44 Car Jésus lui-même a rendu ce témoignage, qu’un prophète n’est pas honoré dans sa patrie.
[4.44 Voir Matthieu, 13, 57 ; Marc, 6, 4 ; Luc, 4, 24.]
45 Lors donc qu’il vint en Galilée, les Galiléens l’accueillirent, parce qu’ils avaient vu tout ce qu’il avait fait à Jérusalem au jour de la fête ; car eux aussi ils étaient allés à la fête.
[4.45 Voir Matthieu, 4, 12 ; Marc, 1, 14 ; Luc, 4, 14. — Pendant la fête ; c’est-à-dire pendant la fête de Pâque, qui était la grande solennité des Juifs.]
46 Jésus vint donc de nouveau à Cana en Galilée, où il avait changé l’eau en vin. Et il y avait un officier du roi, dont le fils était malade à Capharnaüm.
[4.46 Voir Jean, 2, 9. — Cana de Galilée. Voir Jean, 2, 1. — Capharnaüm, voir Matthieu, 4, 13.]
47 Ayant appris que Jésus venait de Judée en Galilée, il alla auprès de lui, et le pria de descendre, et de guérir son fils, qui était près de mourir.
48 Jésus lui dit : Si vous ne voyez des signes et des prodiges, vous ne croyez pas.
49 L’officier lui dit : Seigneur, descendez avant que mon fils meure.
50 Jésus lui dit : Va, ton fils vit. Cet homme crut à la parole que Jésus lui avait dite, et il s’en alla.
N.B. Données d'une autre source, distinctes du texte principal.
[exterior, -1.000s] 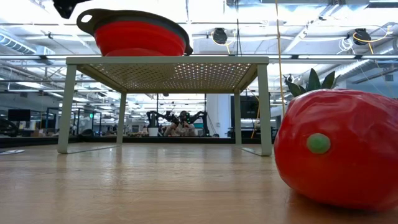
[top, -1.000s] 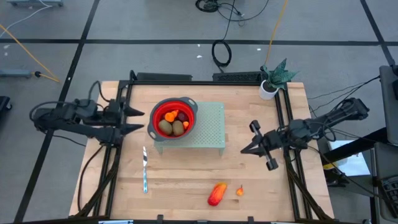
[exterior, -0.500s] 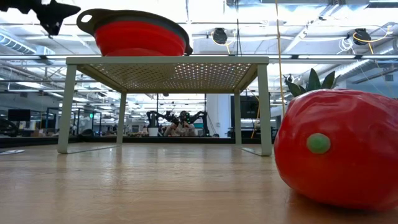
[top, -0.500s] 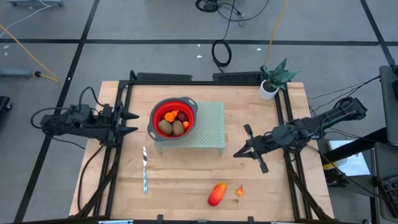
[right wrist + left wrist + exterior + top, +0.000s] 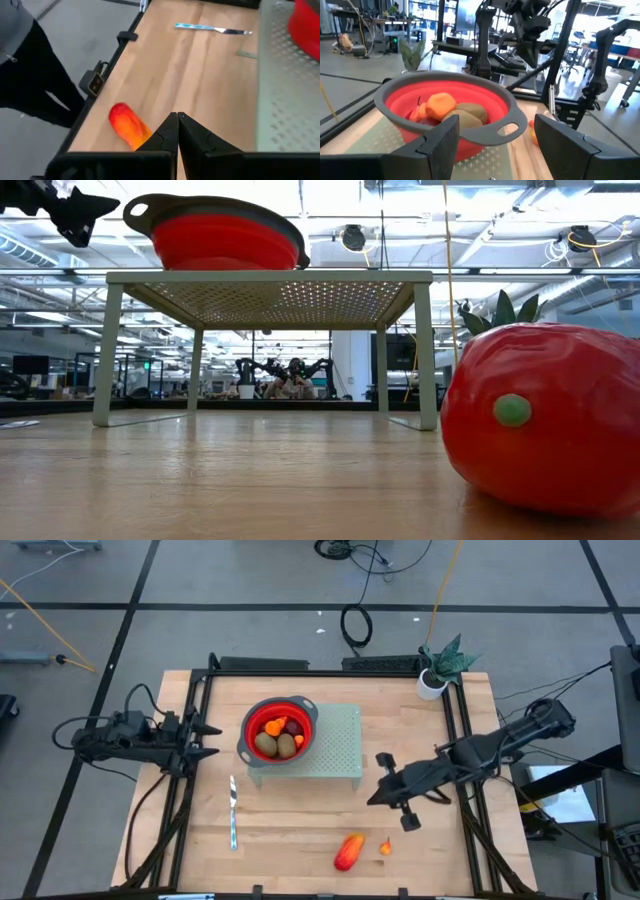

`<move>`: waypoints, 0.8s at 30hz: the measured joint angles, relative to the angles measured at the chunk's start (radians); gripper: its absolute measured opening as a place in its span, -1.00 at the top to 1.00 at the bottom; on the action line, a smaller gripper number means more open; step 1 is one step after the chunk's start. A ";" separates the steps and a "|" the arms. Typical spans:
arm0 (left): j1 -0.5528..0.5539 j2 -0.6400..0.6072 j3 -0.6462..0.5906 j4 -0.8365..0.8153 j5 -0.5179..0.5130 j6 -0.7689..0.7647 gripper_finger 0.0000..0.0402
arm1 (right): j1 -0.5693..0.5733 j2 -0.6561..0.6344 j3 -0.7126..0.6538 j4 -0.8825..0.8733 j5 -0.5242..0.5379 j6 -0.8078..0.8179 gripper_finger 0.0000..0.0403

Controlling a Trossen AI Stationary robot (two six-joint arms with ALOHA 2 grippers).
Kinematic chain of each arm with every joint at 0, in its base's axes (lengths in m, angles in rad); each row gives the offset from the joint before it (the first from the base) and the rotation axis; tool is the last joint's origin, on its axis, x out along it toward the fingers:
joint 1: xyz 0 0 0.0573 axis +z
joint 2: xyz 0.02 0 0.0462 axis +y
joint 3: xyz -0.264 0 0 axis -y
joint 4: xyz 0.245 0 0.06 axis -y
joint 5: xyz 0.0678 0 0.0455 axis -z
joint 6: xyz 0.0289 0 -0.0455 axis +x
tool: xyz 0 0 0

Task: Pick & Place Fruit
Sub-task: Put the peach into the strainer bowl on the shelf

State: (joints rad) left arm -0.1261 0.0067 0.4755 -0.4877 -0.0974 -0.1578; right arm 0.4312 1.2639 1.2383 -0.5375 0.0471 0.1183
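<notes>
Red-orange and elongated, the largest fruit (image 5: 348, 852) lies on the bare wood near the table's front edge, with a tiny orange piece (image 5: 386, 847) just beside it toward the right edge. The right tool (image 5: 374, 797) hangs above the table a little way behind this pair, between them and the perforated green stand (image 5: 340, 745), its two dark fingers pressed fully together and holding nothing. In the right wrist view the closed fingertips (image 5: 176, 131) point toward the elongated fruit (image 5: 129, 125), which sits close to the table's front edge and apart from the tool.

The other fruits (image 5: 277, 736) are piled inside the red bowl with grey rim (image 5: 255, 716), which stands on the left end of the green stand: brown-green ovals, a dark-red round one and small orange bits. The left tool (image 5: 207, 739) is at the table's left edge, level with the bowl and just beside it, with its fingers spread apart and empty. The left wrist view looks between those open fingers (image 5: 442, 142) straight at the bowl (image 5: 485, 97), where an orange piece (image 5: 441, 104) rests on top of the ovals (image 5: 467, 116).

A slim silver knife (image 5: 233, 812) lies on the wood in front of the stand's left end, well apart from both tools. A small potted plant (image 5: 438, 667) stands at the table's back right corner.
</notes>
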 joint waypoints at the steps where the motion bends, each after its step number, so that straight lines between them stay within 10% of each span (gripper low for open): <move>1: 0.000 0.000 0.000 0.001 0.001 -0.001 -0.28 | 0.006 0.016 0.015 -0.011 0.000 0.007 1.00; 24: 0.000 0.000 0.000 -0.010 0.003 -0.006 -0.28 | 0.199 0.220 0.058 -0.231 -0.156 -0.020 1.00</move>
State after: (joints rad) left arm -0.1261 0.0067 0.4759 -0.4980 -0.0944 -0.1642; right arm 0.6299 1.4837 1.2961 -0.7681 -0.1093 0.0979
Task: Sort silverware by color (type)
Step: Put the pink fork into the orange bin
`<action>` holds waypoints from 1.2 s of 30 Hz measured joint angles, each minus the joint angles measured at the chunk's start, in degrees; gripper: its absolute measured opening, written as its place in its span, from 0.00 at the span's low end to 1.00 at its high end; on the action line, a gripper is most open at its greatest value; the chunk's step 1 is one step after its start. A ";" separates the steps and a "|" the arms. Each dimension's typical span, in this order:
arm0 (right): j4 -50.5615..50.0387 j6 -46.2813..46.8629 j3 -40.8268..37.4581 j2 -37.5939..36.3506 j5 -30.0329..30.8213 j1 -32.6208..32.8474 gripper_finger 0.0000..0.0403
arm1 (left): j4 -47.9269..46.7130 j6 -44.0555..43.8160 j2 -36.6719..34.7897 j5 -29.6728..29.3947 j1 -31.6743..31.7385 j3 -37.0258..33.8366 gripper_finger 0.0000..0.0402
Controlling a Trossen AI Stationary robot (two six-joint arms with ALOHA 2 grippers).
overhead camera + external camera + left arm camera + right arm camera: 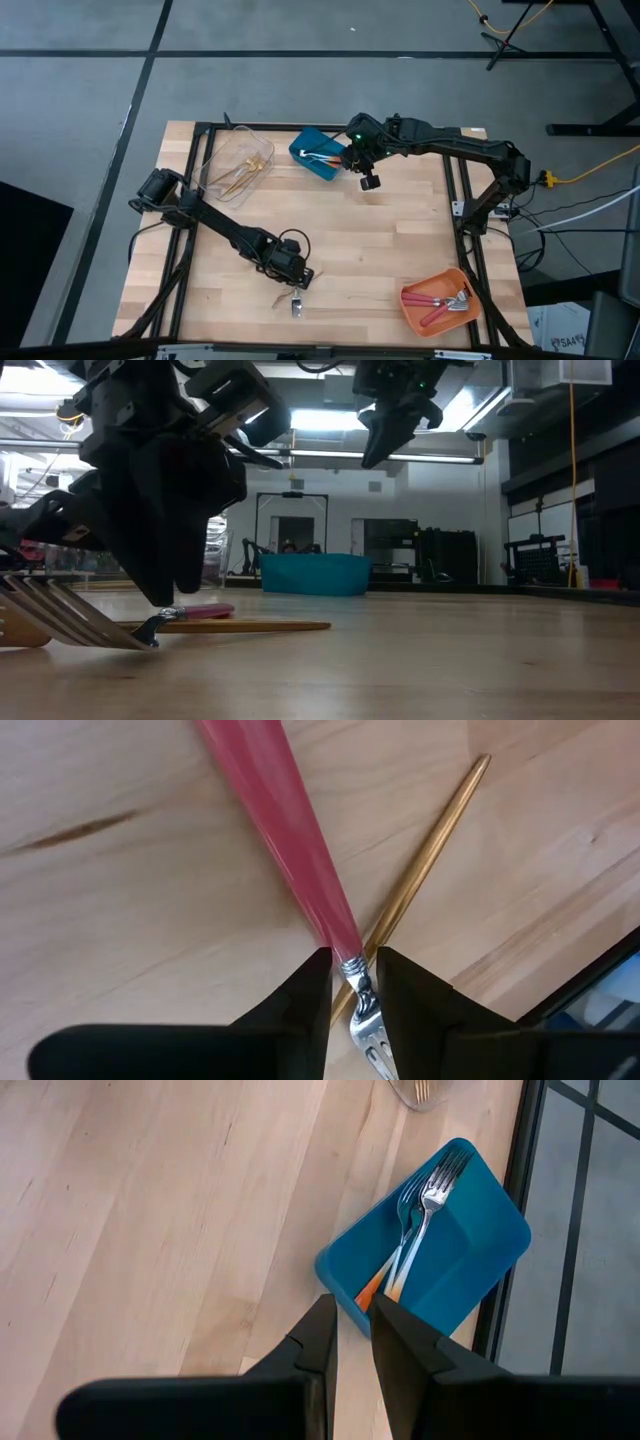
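A pink-handled fork [280, 830] with a silver head lies on the table across a slim gold utensil [430, 860]. My left gripper [354, 960] is down over the fork near the table's front edge [297, 280]. It is open, with one finger on each side of the fork's silver neck [353, 972] and a little gap on both sides. My right gripper [369, 183] hangs high beside the blue bin [312, 160]. Its fingers stand slightly apart with nothing between them [353, 1305]. Orange-handled forks [425, 1210] lie in that bin.
A clear bin [225, 150] with gold utensils stands at the far left. An orange bin [412, 310] with red-handled utensils sits at the near right corner. A black frame [455, 200] runs along the table's edges. Bare wood lies between the bins.
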 joint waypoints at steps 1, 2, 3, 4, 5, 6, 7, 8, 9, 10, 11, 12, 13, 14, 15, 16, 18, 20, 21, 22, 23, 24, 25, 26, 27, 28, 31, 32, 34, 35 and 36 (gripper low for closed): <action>0.00 0.00 0.00 0.00 0.02 0.00 0.13 | 0.02 -0.01 0.00 0.00 0.00 0.00 0.19; 0.00 0.00 0.00 0.00 0.01 0.00 0.13 | 0.02 -0.02 0.00 0.00 -0.04 0.00 0.19; 0.00 0.00 0.00 0.00 0.01 0.00 0.13 | 0.02 -0.04 0.00 -0.02 -0.04 0.00 0.19; 0.01 0.00 0.00 0.00 0.01 0.00 0.13 | 0.03 -0.06 0.00 -0.04 -0.04 0.00 0.19; 0.00 0.00 0.00 0.00 0.00 0.00 0.13 | 0.04 -0.07 0.00 -0.04 -0.04 0.00 0.19; 0.00 0.00 0.00 0.00 0.01 0.00 0.13 | 0.04 -0.07 0.00 -0.04 -0.04 0.00 0.19; 0.00 0.00 0.00 0.00 0.00 0.00 0.13 | 0.09 -0.09 0.03 -0.04 -0.04 0.00 0.19; 0.00 0.00 0.00 0.00 0.00 0.00 0.13 | 0.44 -0.20 0.29 -0.03 -0.04 0.02 0.19; 0.01 0.00 0.00 0.00 0.00 0.00 0.13 | 0.68 -0.64 0.54 -0.01 -0.09 0.05 0.19; -0.01 0.00 0.00 0.00 0.01 0.00 0.13 | 0.81 -1.40 0.97 0.04 -0.23 0.07 0.19; -0.02 0.00 0.00 0.00 0.00 0.01 0.13 | 1.02 -1.88 1.44 0.26 -0.36 0.07 0.19; 0.00 0.00 0.00 0.00 0.02 0.00 0.13 | 1.46 -2.40 2.06 0.60 -0.42 0.07 0.19; -0.02 0.00 0.00 0.00 0.00 0.02 0.13 | 1.84 -2.64 2.47 0.95 -0.46 0.09 0.19; 0.02 0.00 0.00 0.00 0.00 0.02 0.13 | 1.79 -2.78 2.78 1.20 -0.46 0.09 0.19; 0.00 0.00 0.00 0.00 0.00 0.02 0.13 | 1.94 -2.80 2.85 1.25 -0.46 0.10 0.19; 0.02 0.00 0.00 -0.02 0.01 0.02 0.13 | 1.91 -2.82 2.96 1.26 -0.46 0.11 0.19; 0.04 0.00 0.00 0.00 0.00 0.02 0.13 | 1.90 -2.80 3.06 1.12 -0.45 0.11 0.19; 0.07 0.00 0.00 -0.01 0.00 0.02 0.13 | 1.81 -2.78 3.10 1.05 -0.44 0.11 0.19; 0.09 0.00 0.00 0.00 0.02 0.02 0.13 | 1.78 -2.77 3.10 1.05 -0.44 0.11 0.19; 0.11 0.00 0.00 0.00 0.00 0.02 0.13 | 1.73 -2.78 3.10 1.05 -0.42 0.11 0.19; 0.11 0.00 0.00 -0.02 0.00 0.02 0.13 | 1.71 -2.78 3.10 1.03 -0.42 0.11 0.19; 0.11 0.00 0.00 -0.02 0.00 0.02 0.13 | 1.66 -2.78 3.10 1.01 -0.42 0.11 0.19; 0.11 0.00 0.00 -0.01 0.00 0.01 0.13 | 1.60 -2.80 3.13 1.01 -0.42 0.11 0.19; 0.11 0.00 0.00 -0.02 0.00 0.02 0.13 | 1.55 -2.91 3.13 0.98 -0.42 0.11 0.19; 0.11 0.00 0.00 -0.01 0.00 0.02 0.13 | 1.46 -3.03 3.15 0.96 -0.42 0.11 0.18; 0.11 0.00 0.00 -0.01 0.00 0.01 0.13 | 1.35 -3.04 3.15 0.86 -0.42 0.11 0.18; 0.07 0.00 0.00 -0.02 0.00 0.00 0.13 | 1.18 -3.08 3.15 0.08 -0.44 0.11 0.15; 0.03 0.00 0.00 -0.02 0.00 0.02 0.13 | 1.18 -3.10 3.15 -0.11 -0.46 0.11 0.14; -0.01 0.00 0.00 -0.02 0.00 0.01 0.13 | 1.18 -3.16 3.15 -0.36 -0.46 0.11 0.12; 0.00 0.00 0.00 -0.02 0.00 0.00 0.13 | 1.19 -3.18 3.17 -0.79 -0.47 0.11 0.12; -0.02 0.00 0.00 -0.02 0.00 0.00 0.13 | 1.21 -3.17 3.17 -1.11 -0.48 0.11 0.11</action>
51 Comme déjà il descendait, ses serviteurs vinrent au-devant de lui, et lui annoncèrent que son fils vivait.
52 Il leur demanda l’heure à laquelle il s’était trouvé mieux ; et ils lui dirent : Hier, à la septième heure, la fièvre l’a quitté.
[4.52 La septième heure ; vers une heure après midi.]
53 Le père reconnut que c’était à cette heure-là que Jésus lui avait dit : Ton fils vit ; et il crut, lui et toute sa maison.
54 Ce fut là le second miracle que fit Jésus, après être revenu de Judée en Galilée.